Your instructions:
Please copy the data below exactly; none of the pictures in it belong in the copy.

Collected material:
——
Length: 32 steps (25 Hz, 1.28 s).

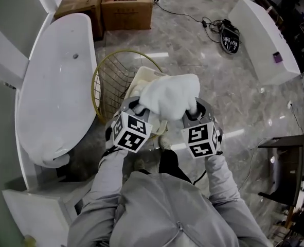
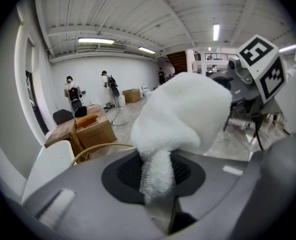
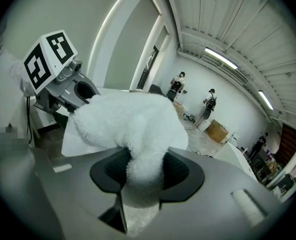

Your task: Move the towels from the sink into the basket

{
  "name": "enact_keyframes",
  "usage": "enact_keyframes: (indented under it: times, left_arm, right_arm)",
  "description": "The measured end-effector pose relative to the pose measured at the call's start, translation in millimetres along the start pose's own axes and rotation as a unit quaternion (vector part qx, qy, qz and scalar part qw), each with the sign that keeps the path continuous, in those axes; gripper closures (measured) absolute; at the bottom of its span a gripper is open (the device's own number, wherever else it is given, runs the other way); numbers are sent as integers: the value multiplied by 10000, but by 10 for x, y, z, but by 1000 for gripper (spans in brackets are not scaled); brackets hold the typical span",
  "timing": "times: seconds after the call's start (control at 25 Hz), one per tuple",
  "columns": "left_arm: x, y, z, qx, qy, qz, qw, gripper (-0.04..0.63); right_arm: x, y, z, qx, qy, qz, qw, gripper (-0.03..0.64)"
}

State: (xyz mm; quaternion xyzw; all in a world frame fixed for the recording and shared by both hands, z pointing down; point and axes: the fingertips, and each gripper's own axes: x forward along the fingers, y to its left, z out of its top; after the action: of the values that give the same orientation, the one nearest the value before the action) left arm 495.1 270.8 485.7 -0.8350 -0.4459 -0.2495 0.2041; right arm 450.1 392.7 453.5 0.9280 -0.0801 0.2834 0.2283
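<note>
- White towel (image 1: 170,94): bunched into a loose mound, carried in the air between the two grippers; overlaps the near right edge of the basket in the head view, clear of the sink.
- Left gripper (image 1: 137,108), at the left of the head view: jaws pinching a narrow twisted fold of the towel (image 2: 183,114), pressed almost together around it (image 2: 158,181); marker cube turned towards the camera.
- Right gripper (image 1: 193,109), just beside the left one: jaws pinching a thicker fold of the same towel (image 3: 127,126), fabric bulging out on both sides of the grip (image 3: 142,184).
- Each gripper seen from the other's camera: right gripper (image 2: 248,81) behind the towel in the left gripper view, left gripper (image 3: 62,84) behind it in the right gripper view.
- Basket (image 1: 104,78): gold wire, upright on the floor (image 1: 203,60), just beside the sink; rim also seen in the left gripper view (image 2: 100,148).
- Pale cloth (image 1: 144,77) inside the basket, partly hidden behind the carried towel.
- Sink (image 1: 54,86): long white basin at the left of the head view.
- Cardboard boxes (image 1: 126,6) on the floor beyond the basket.
- People (image 2: 72,94) standing far back in the room.
</note>
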Motion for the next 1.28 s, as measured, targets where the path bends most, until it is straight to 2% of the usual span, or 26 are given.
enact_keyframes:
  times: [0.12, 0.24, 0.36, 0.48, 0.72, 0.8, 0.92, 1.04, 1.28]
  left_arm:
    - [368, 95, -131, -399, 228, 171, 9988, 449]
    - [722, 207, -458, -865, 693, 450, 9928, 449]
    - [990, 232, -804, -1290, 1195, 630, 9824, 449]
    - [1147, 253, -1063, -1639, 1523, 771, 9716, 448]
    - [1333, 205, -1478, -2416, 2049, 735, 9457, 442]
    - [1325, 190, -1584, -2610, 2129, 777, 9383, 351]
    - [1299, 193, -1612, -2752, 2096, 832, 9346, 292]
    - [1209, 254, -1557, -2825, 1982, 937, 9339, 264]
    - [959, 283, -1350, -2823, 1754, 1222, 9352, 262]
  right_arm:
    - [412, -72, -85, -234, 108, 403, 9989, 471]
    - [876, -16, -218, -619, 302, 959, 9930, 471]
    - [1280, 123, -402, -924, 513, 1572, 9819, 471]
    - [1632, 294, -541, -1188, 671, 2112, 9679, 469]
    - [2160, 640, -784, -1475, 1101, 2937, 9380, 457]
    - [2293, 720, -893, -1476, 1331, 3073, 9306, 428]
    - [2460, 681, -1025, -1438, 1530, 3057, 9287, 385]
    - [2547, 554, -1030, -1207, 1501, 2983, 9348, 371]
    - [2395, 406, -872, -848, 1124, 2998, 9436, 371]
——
Written solution:
Length: 32 steps (25 Hz, 1.28 s).


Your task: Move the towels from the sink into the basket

{
  "name": "enact_keyframes",
  "usage": "enact_keyframes: (indented under it: times, left_arm, right_arm)",
  "description": "The measured end-effector pose relative to the pose measured at the call's start, translation in millimetres along the start pose's own axes and rotation as a unit quaternion (vector part qx, qy, qz and scalar part qw), each with the sign that keeps the path continuous, in those axes; gripper closures (measured) absolute; at the bottom of its span a gripper is open (the device's own number, wherever else it is given, runs the other way); numbers are sent as integers: the value multiplied by 10000, but by 10 for x, y, z, but by 1000 for gripper (spans in brackets are not scaled); brackets hold the typical span",
  "timing": "times: seconds after the call's start (control at 25 Hz), one per tuple",
  "columns": "left_arm: x, y, z, qx, qy, qz, qw, gripper (-0.04..0.63); right_arm: x, y, z, qx, qy, qz, qw, gripper (-0.03..0.64)"
}

State: (xyz mm; quaternion xyzw; all in a world frame fixed for the recording and shared by both hands, z pointing down; point and axes: the fingertips, and each gripper's own axes: x forward along the fingers, y to its left, z out of its top; after the action: of the values that give the same orientation, the one nearest the value before the action) left arm 495.1 270.8 485.7 -0.8350 -0.4459 -0.2495 0.2041; right arm 450.1 392.7 453.5 0.9280 -0.0801 0.2834 0.2283
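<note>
- White towel (image 1: 170,94): bunched into a loose mound, carried in the air between the two grippers; overlaps the near right edge of the basket in the head view, clear of the sink.
- Left gripper (image 1: 137,108), at the left of the head view: jaws pinching a narrow twisted fold of the towel (image 2: 183,114), pressed almost together around it (image 2: 158,181); marker cube turned towards the camera.
- Right gripper (image 1: 193,109), just beside the left one: jaws pinching a thicker fold of the same towel (image 3: 127,126), fabric bulging out on both sides of the grip (image 3: 142,184).
- Each gripper seen from the other's camera: right gripper (image 2: 248,81) behind the towel in the left gripper view, left gripper (image 3: 62,84) behind it in the right gripper view.
- Basket (image 1: 104,78): gold wire, upright on the floor (image 1: 203,60), just beside the sink; rim also seen in the left gripper view (image 2: 100,148).
- Pale cloth (image 1: 144,77) inside the basket, partly hidden behind the carried towel.
- Sink (image 1: 54,86): long white basin at the left of the head view.
- Cardboard boxes (image 1: 126,6) on the floor beyond the basket.
- People (image 2: 72,94) standing far back in the room.
</note>
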Motion for the next 1.28 s, as measured, targets where the path bends most, until it is straight to 2% of the usual span, or 26 are given.
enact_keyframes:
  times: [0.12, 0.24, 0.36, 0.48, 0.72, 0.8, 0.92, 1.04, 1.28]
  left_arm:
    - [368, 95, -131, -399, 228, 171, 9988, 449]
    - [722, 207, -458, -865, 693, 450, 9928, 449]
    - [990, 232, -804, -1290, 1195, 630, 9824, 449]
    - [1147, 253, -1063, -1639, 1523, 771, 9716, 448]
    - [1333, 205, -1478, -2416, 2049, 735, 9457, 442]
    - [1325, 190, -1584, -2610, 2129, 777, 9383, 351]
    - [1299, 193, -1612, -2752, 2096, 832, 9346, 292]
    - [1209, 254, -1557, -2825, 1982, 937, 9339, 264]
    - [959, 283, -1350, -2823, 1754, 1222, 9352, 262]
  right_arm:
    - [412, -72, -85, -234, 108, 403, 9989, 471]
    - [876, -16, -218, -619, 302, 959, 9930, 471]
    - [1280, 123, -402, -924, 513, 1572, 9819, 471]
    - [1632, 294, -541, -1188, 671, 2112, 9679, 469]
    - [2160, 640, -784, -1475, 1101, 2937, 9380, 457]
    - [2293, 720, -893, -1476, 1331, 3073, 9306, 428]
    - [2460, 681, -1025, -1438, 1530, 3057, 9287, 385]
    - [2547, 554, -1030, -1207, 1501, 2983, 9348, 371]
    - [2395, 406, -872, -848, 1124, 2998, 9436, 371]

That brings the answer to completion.